What you need to do:
Return every line of the data that contains the string "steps".
================
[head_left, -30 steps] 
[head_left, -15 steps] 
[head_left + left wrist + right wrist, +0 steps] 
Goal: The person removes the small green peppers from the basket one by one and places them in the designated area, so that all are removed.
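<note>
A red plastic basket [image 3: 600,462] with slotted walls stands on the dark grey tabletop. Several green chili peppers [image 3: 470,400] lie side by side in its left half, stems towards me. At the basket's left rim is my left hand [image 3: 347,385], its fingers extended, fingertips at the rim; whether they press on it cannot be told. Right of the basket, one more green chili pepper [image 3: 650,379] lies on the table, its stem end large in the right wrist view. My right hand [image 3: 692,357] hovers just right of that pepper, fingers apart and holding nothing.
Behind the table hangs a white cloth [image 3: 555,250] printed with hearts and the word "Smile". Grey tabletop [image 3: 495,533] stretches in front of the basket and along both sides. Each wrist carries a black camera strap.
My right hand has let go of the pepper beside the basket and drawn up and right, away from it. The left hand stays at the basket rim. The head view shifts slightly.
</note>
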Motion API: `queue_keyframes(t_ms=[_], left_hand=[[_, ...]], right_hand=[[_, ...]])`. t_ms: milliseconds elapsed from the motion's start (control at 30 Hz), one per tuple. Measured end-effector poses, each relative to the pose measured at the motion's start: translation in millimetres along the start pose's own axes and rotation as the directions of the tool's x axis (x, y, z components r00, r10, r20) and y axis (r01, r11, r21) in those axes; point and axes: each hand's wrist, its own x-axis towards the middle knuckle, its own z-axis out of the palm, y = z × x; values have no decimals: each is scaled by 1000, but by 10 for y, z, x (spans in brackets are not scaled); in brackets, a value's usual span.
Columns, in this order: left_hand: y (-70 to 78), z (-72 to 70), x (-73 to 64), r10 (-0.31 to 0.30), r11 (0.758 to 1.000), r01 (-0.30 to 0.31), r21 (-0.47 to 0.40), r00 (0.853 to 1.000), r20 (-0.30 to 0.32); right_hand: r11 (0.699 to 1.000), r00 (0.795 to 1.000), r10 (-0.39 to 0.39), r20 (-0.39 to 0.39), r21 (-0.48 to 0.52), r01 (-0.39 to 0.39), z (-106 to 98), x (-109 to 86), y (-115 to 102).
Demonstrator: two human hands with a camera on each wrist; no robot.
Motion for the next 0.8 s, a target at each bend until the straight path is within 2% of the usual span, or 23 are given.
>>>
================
Your response:
[head_left, -30 steps] 
[head_left, -15 steps] 
[head_left + left wrist + right wrist, +0 steps] 

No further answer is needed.